# Number of ways to move 1 or more elements from one list to the previous list until one list remains

Given N elements, divided into at most N groups, which are then labeled 1 thru N, move all of the elements into the group labeled 1. By moving 1 to all of the elements, in group i to i-1. This means that no elements from group 1 may be moved, although it will always have at least 1 marble.

A key thing to note is that once a group is "empty", it is removed from the list of groups. That is, a elements will never be moved into an empty group.
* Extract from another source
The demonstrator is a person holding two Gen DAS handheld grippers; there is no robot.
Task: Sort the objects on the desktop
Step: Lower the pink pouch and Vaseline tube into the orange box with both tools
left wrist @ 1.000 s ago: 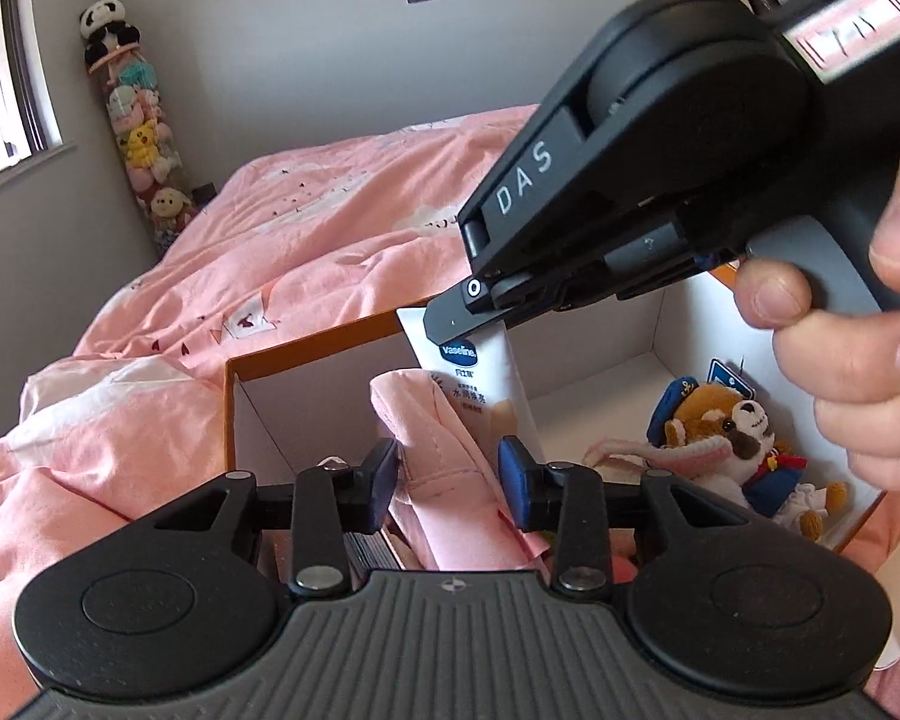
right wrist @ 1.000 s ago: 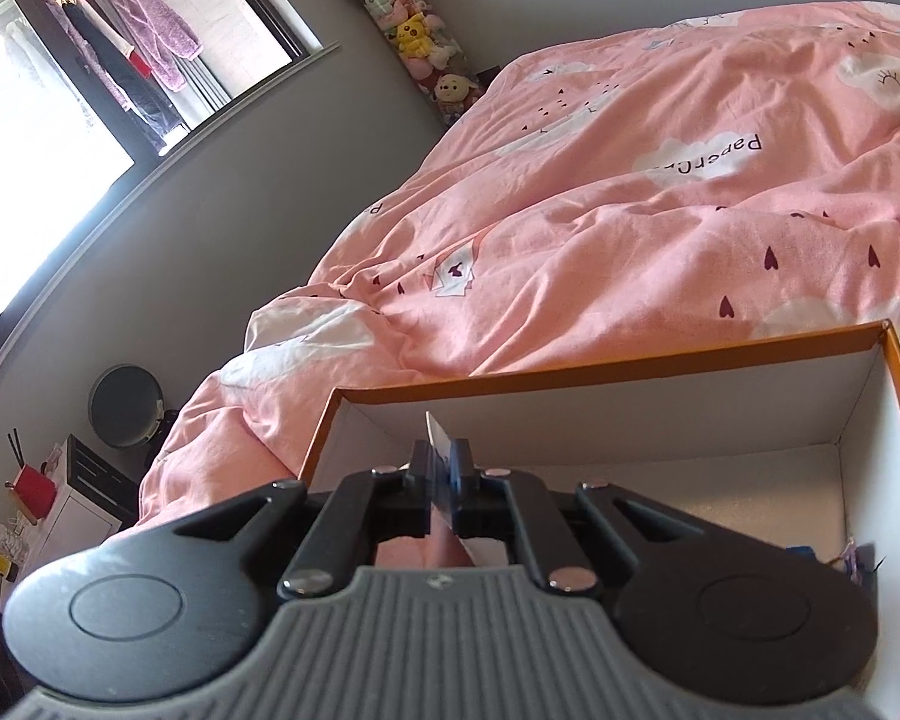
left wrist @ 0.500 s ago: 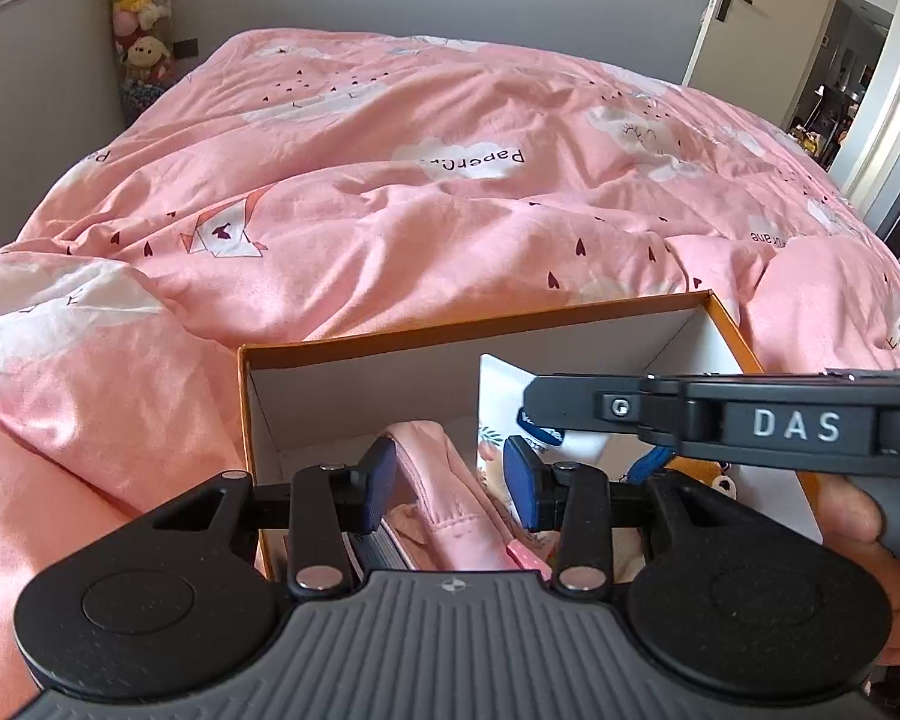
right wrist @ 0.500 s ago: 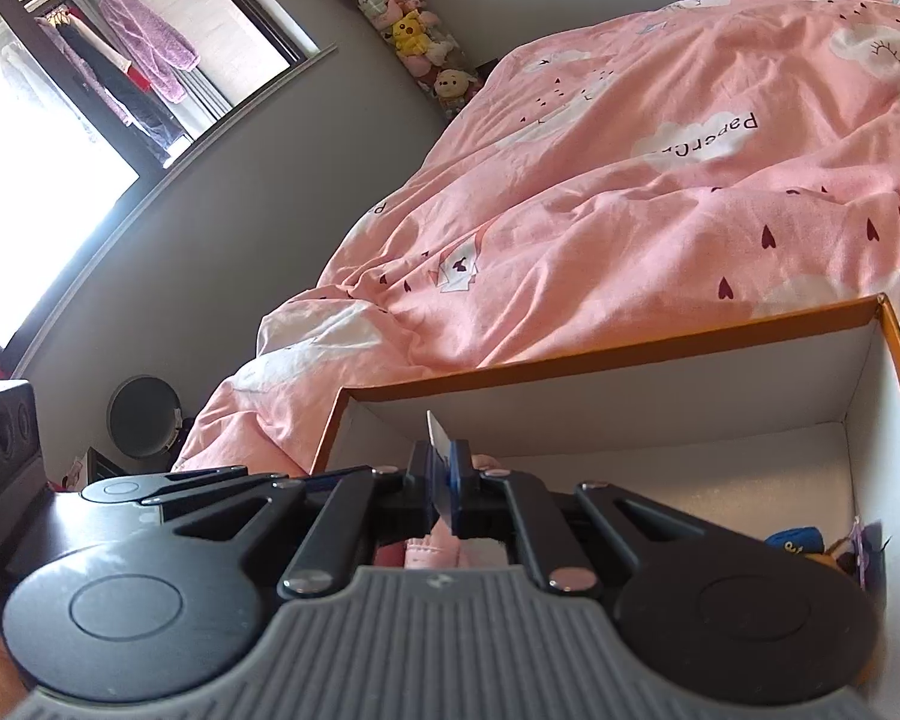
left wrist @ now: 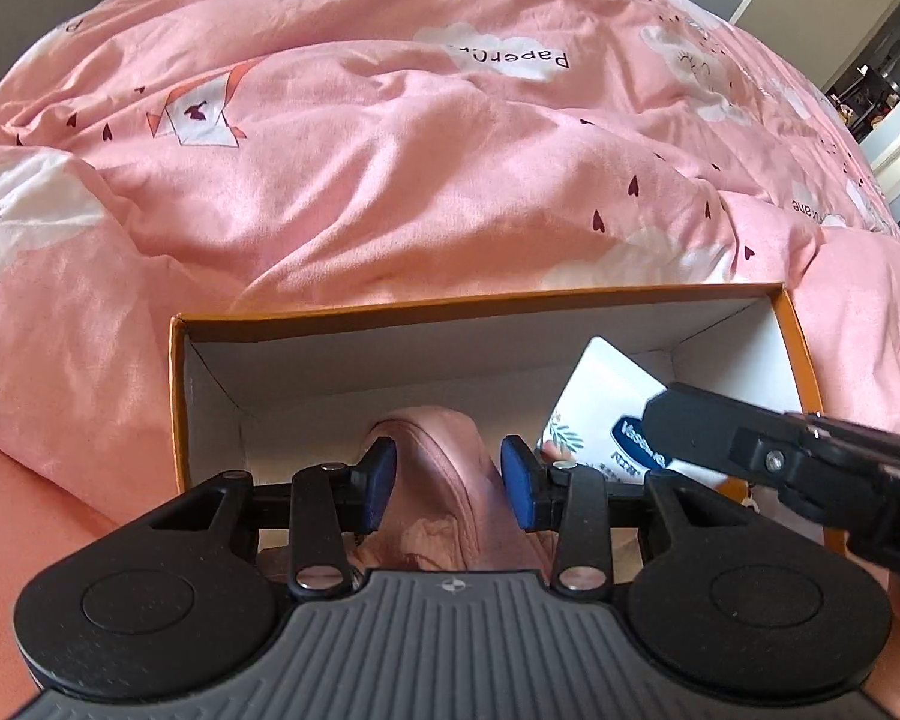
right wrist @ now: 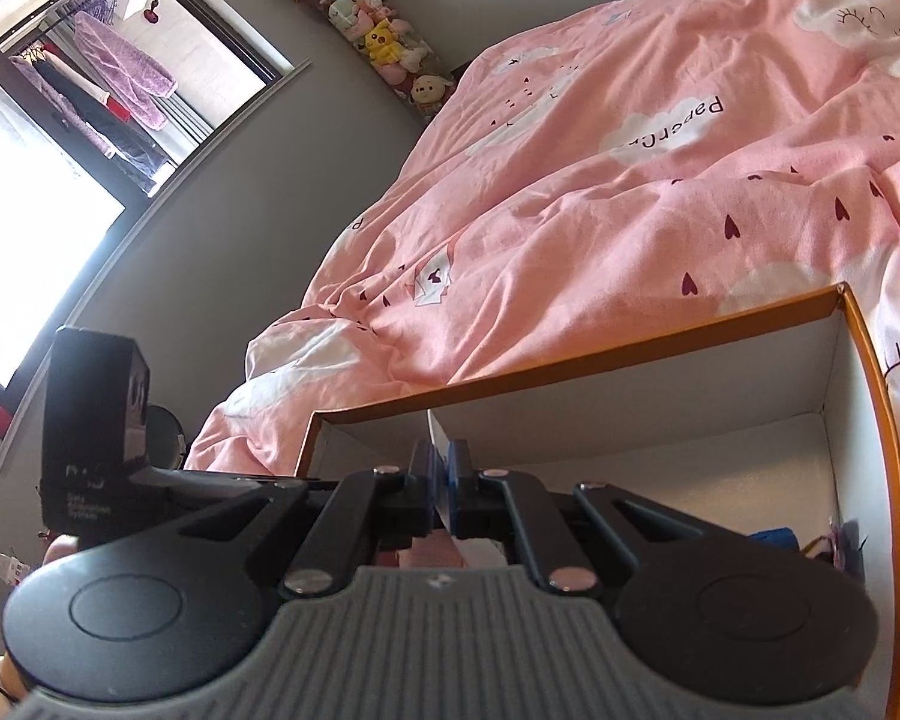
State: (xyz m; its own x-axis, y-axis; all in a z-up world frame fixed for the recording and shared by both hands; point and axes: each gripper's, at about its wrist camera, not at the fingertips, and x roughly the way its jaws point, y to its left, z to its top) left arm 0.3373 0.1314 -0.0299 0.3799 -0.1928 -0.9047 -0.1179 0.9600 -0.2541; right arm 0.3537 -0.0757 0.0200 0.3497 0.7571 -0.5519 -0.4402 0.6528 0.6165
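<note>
Pink bedding lies behind our orange box (left wrist: 177,396). We keep the right gripper (right wrist: 444,480) clamped on the light, squeezable Vaseline tube (left wrist: 600,414); the left gripper (left wrist: 447,480) closes around the soft pink pouch (left wrist: 444,462) inside.

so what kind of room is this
Most likely a bedroom: a bed under a pink patterned duvet fills the view, a column of plush toys stands in the corner, and clothes on a rail hang beyond the window.
</note>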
Edit #2: I should have clarified that I have an algorithm that determines which exactly elements will be moved. Which I'm thinking is enough to bring it down from exponential to polynomial.

Here are examples:

Example from worst case of N = 5 and groups = [1,1,1,1,1]
move 1 from 4, result: [1,1,2,1]
move 2 from 3, result: [1,3,1]
move 3 from 2, result: [4,1]
move 1 from 2, result: [5], finished

All ways for N = 3 (total = 3):
[1,1,1] -> [2,1] -> [3]
[1,1,1] -> [1,2] -> [3]
[1,1,1] -> [1,2] -> [2,1] -> [3]

All ways for N = 4:
[1,1,1,1] -> [2,1,1] -> [3,1]   -> [4]
[1,1,1,1] -> [2,1,1] -> [2,2]   -> [4]
[1,1,1,1] -> [2,1,1] -> [2,2]   -> [3,1]   -> [4]

[1,1,1,1] -> [1,2,1] -> [3,1]   -> [4]
[1,1,1,1] -> [1,2,1] -> [2,1,1] -> [3,1]   -> [4]
[1,1,1,1] -> [1,2,1] -> [2,1,1] -> [2,2]   -> [4]
[1,1,1,1] -> [1,2,1] -> [2,1,1] -> [2,2]   -> [3,1] -> [4]
[1,1,1,1] -> [1,2,1] -> [1,3]   -> [4]
[1,1,1,1] -> [1,2,1] -> [1,3]   -> [2,2]   -> [4]
[1,1,1,1] -> [1,2,1] -> [1,3]   -> [2,2]   -> [3,1] -> [4]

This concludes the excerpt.